GraphRAG Reasoning

Tool for performing Graph RAG reasoning.

`GraphRAGReasoningInput`

Bases: BaseModel

GraphRAGReasoningInput is a Pydantic model representing an input for Graph RAG reasoning.

Parameters:

Name	Description	Default
`state`	Injected state.	required
`prompt`	Prompt to interact with the backend.	required
`extraction_name`	Name assigned to the subgraph extraction process	required

Source code in aiagents4pharma/talk2knowledgegraphs/tools/graphrag_reasoning.py

class GraphRAGReasoningInput(BaseModel):
    """
    GraphRAGReasoningInput is a Pydantic model representing an input for Graph RAG reasoning.

    Args:
        state: Injected state.
        prompt: Prompt to interact with the backend.
        extraction_name: Name assigned to the subgraph extraction process
    """

    tool_call_id: Annotated[str, InjectedToolCallId] = Field(
        description="Tool call ID."
    )
    state: Annotated[dict, InjectedState] = Field(description="Injected state.")
    prompt: str = Field(description="Prompt to interact with the backend.")
    extraction_name: str = Field(
        description="""Name assigned to the subgraph extraction process
                    when the subgraph_extraction tool is invoked."""
    )

`GraphRAGReasoningTool`

Bases: BaseTool

This tool performs reasoning using a Graph Retrieval-Augmented Generation (RAG) approach over user's request by considering textualized subgraph context and document context.

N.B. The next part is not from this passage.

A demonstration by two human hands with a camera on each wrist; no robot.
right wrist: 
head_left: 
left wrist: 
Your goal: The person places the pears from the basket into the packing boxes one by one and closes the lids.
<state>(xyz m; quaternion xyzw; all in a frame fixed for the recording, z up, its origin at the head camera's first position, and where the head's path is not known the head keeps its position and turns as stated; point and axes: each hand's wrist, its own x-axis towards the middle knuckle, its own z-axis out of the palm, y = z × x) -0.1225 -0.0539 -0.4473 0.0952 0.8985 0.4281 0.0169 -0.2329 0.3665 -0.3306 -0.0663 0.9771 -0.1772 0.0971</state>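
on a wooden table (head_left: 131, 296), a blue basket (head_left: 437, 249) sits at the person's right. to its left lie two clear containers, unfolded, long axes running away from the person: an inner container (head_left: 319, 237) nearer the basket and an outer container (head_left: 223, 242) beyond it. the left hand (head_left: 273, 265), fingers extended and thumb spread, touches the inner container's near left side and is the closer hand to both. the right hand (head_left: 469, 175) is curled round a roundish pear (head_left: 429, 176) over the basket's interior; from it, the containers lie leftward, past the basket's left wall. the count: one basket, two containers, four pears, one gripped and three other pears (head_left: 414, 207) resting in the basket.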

Source code in aiagents4pharma/talk2knowledgegraphs/tools/graphrag_reasoning.py

class GraphRAGReasoningTool(BaseTool):
    """
    This tool performs reasoning using a Graph Retrieval-Augmented Generation (RAG) approach
    over user's request by considering textualized subgraph context and document context.
    """

    name: str = "graphrag_reasoning"
    description: str = """A tool to perform reasoning using a Graph RAG approach
                        by considering textualized subgraph context and document context."""
    args_schema: Type[BaseModel] = GraphRAGReasoningInput

    def _run(
        self,
        tool_call_id: Annotated[str, InjectedToolCallId],
        state: Annotated[dict, InjectedState],
        prompt: str,
        extraction_name: str,
    ):
        """
        Run the Graph RAG reasoning tool.

        Args:
            tool_call_id: The tool call ID.
            state: The injected state.
            prompt: The prompt to interact with the backend.
            extraction_name: The name assigned to the subgraph extraction process.
        """
        logger.log(
            logging.INFO, "Invoking graphrag_reasoning tool for %s", extraction_name
        )

        # Load Hydra configuration
        with hydra.initialize(version_base=None, config_path="../configs"):
            cfg = hydra.compose(
                config_name="config", overrides=["tools/graphrag_reasoning=default"]
            )
            cfg = cfg.tools.graphrag_reasoning

        # Prepare documents
        all_docs = []
        if len(state["uploaded_files"]) != 0:
            for uploaded_file in state["uploaded_files"]:
                if uploaded_file["file_type"] == "drug_data":
                    # Load documents
                    raw_documents = PyPDFLoader(
                        file_path=uploaded_file["file_path"]
                    ).load()

                    # Split documents
                    # May need to find an optimal chunk size and overlap configuration
                    documents = RecursiveCharacterTextSplitter(
                        chunk_size=cfg.splitter_chunk_size,
                        chunk_overlap=cfg.splitter_chunk_overlap,
                    ).split_documents(raw_documents)

                    # Add documents to the list
                    all_docs.extend(documents)

        # Load the extracted graph
        extracted_graph = {dic["name"]: dic for dic in state["dic_extracted_graph"]}
        # logger.log(logging.INFO, "Extracted graph: %s", extracted_graph)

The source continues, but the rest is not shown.